** Task goal **
Return each line in the records below that includes "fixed".

[[ Excerpted data, beginning ]]

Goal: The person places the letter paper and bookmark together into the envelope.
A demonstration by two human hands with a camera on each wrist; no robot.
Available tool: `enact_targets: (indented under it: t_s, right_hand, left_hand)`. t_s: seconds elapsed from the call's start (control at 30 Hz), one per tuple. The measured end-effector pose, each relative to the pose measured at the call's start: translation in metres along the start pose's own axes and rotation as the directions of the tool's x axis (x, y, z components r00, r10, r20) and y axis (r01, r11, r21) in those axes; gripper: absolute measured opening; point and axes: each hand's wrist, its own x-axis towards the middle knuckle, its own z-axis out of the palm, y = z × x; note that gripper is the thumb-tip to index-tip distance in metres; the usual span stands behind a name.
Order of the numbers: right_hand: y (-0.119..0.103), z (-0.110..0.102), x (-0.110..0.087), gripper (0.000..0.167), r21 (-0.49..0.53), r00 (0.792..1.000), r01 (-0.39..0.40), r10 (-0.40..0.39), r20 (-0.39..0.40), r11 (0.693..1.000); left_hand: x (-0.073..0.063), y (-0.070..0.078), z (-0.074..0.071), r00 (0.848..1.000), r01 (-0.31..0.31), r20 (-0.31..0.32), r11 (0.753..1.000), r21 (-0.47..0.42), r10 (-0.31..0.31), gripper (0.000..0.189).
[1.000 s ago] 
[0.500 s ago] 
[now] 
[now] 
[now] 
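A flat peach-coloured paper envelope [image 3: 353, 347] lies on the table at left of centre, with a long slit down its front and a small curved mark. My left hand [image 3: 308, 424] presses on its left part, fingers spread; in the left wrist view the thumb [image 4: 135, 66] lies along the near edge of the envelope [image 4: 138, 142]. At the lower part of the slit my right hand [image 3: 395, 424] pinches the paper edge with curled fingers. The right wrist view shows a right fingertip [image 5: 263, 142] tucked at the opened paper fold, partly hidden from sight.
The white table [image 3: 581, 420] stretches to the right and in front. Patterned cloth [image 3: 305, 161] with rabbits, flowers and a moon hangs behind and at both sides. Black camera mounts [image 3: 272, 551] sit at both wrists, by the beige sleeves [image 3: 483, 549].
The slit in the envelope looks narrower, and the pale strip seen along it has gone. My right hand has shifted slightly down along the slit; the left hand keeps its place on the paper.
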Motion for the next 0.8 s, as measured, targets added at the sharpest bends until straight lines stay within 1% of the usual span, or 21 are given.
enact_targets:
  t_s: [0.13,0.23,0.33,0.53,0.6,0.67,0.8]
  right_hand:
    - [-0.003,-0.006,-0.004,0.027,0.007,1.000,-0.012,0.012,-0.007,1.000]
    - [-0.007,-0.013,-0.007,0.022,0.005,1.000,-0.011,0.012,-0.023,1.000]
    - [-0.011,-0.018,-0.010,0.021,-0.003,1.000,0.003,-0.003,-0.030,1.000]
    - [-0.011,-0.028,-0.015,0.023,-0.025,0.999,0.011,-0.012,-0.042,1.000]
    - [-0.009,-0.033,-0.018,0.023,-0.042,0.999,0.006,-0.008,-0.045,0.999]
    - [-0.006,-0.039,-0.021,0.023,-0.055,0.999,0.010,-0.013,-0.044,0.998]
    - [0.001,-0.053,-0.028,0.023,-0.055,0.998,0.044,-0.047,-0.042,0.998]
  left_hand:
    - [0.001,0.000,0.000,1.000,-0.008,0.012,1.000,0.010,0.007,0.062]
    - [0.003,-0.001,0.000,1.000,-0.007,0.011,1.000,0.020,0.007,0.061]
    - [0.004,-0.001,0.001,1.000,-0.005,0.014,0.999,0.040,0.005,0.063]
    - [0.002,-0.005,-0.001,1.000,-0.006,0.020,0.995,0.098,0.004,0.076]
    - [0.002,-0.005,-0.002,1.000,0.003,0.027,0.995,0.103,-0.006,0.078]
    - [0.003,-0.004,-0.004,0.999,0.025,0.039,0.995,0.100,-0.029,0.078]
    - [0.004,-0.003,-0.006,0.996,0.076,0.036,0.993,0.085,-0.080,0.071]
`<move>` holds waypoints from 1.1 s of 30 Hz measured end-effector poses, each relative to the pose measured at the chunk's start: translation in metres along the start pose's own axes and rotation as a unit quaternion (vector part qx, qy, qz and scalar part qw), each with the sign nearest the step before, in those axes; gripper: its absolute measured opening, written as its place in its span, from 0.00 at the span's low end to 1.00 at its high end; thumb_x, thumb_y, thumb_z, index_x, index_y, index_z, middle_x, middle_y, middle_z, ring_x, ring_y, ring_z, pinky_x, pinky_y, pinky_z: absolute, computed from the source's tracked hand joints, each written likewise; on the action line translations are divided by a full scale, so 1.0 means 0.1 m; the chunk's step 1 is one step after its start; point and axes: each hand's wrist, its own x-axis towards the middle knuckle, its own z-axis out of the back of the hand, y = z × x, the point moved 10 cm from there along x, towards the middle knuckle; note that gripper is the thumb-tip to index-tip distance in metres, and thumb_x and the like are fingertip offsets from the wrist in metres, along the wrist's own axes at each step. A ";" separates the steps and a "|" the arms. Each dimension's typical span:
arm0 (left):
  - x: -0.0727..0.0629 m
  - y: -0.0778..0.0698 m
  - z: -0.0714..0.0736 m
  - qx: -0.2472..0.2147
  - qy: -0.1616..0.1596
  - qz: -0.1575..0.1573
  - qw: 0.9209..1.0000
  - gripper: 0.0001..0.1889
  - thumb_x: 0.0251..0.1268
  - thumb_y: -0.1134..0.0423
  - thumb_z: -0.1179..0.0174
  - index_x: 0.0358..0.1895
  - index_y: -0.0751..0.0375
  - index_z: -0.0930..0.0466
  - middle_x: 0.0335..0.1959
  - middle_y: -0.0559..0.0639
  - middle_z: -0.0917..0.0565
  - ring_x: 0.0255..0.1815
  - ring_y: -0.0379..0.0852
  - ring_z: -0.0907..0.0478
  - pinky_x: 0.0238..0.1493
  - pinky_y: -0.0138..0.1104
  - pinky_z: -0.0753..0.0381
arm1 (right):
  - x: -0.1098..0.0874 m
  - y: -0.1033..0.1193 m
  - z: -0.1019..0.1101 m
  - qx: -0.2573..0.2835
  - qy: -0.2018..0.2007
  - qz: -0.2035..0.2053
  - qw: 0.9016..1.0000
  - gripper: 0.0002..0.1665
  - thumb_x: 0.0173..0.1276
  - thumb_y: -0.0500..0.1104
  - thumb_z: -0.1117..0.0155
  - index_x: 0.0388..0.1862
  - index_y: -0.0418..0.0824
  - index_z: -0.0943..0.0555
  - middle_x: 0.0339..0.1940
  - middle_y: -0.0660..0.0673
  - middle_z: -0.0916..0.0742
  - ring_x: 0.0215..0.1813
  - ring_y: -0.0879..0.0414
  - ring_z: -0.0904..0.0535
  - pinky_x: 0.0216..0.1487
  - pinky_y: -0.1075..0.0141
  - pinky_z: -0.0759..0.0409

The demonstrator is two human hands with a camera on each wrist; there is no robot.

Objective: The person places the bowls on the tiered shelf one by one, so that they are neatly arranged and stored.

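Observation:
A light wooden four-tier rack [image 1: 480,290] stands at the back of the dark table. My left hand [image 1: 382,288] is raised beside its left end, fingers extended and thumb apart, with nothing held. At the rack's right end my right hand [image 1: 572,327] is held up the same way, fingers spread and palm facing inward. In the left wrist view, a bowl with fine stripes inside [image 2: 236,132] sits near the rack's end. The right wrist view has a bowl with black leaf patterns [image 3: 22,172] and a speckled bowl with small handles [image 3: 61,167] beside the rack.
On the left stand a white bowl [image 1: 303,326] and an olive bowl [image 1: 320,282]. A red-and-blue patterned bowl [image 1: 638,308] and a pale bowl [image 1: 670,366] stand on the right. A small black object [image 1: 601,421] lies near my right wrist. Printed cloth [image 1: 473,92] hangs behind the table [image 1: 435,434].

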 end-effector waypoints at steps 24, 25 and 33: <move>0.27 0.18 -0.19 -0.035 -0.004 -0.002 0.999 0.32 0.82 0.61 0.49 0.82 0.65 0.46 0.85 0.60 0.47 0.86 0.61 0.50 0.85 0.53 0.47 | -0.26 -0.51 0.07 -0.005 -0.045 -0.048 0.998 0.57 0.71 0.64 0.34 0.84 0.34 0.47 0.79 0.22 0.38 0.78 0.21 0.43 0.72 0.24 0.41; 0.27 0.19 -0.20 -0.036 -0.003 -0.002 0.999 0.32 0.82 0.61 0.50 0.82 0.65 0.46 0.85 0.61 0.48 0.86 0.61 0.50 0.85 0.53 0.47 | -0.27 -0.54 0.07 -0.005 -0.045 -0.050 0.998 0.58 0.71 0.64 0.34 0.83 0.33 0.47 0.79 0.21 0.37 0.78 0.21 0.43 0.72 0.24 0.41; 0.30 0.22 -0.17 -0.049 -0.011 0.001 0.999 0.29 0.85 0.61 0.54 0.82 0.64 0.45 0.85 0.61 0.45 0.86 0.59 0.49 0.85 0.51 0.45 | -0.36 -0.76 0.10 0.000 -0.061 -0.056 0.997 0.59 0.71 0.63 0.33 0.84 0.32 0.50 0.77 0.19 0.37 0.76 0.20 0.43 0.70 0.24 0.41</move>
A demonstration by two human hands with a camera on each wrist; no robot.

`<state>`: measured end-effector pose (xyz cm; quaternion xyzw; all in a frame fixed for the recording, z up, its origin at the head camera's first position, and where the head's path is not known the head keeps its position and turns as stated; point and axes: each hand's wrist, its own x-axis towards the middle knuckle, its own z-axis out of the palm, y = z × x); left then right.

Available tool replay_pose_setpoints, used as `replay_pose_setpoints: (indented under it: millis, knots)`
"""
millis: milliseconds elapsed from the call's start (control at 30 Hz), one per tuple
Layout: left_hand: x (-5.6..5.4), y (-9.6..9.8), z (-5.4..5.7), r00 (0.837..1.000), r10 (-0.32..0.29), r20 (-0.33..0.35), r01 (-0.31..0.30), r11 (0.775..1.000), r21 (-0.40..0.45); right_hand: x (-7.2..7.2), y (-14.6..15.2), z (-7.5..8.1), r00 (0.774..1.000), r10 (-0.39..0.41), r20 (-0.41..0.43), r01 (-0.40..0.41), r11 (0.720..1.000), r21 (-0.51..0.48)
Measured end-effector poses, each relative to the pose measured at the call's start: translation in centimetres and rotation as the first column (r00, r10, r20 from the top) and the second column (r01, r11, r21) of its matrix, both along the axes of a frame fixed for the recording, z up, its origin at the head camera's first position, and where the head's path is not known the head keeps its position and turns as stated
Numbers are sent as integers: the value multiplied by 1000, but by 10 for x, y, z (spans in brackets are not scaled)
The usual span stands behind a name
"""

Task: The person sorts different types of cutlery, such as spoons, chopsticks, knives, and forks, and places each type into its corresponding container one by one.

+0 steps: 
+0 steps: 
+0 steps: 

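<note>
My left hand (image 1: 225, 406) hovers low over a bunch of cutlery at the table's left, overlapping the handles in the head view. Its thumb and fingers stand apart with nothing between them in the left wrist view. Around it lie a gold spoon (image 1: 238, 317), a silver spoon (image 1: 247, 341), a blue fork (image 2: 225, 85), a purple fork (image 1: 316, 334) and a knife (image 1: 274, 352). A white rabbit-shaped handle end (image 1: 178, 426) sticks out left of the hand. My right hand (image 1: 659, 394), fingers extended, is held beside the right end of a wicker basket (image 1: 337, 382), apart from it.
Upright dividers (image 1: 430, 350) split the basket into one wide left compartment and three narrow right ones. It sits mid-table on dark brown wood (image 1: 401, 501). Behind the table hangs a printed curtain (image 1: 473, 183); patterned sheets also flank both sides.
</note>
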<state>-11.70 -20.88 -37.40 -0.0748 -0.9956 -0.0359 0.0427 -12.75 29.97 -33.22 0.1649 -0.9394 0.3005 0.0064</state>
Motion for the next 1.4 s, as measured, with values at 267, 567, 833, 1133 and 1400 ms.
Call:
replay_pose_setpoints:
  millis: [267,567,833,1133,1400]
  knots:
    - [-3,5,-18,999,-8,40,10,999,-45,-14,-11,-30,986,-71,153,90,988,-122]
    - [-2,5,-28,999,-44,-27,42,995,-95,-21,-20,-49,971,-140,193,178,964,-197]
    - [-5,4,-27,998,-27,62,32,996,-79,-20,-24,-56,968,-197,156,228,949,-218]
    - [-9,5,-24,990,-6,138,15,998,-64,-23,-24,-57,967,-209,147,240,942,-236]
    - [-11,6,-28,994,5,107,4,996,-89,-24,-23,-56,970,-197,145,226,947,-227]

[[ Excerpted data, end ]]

** Answer for the task **
`<state>`: measured end-effector pose (xyz cm; quaternion xyzw; all in a frame fixed for the recording, z up, its origin at the head camera's first position, and where the head's path is not known the head keeps its position and turns as stated; point and axes: each hand's wrist, its own x-axis towards the middle knuckle, its own z-axis out of the palm, y = z × x); left then right.
Measured end-effector poses, each relative to the pose measured at the call's start: translation in centimetres and rotation as the first column (r00, r10, r20 from the top) and the second column (r01, r11, r21) of its matrix, both along the axes of a frame fixed for the recording, z up, its origin at the head camera's first position, and where the head's path is not known the head keeps its position and turns as stated

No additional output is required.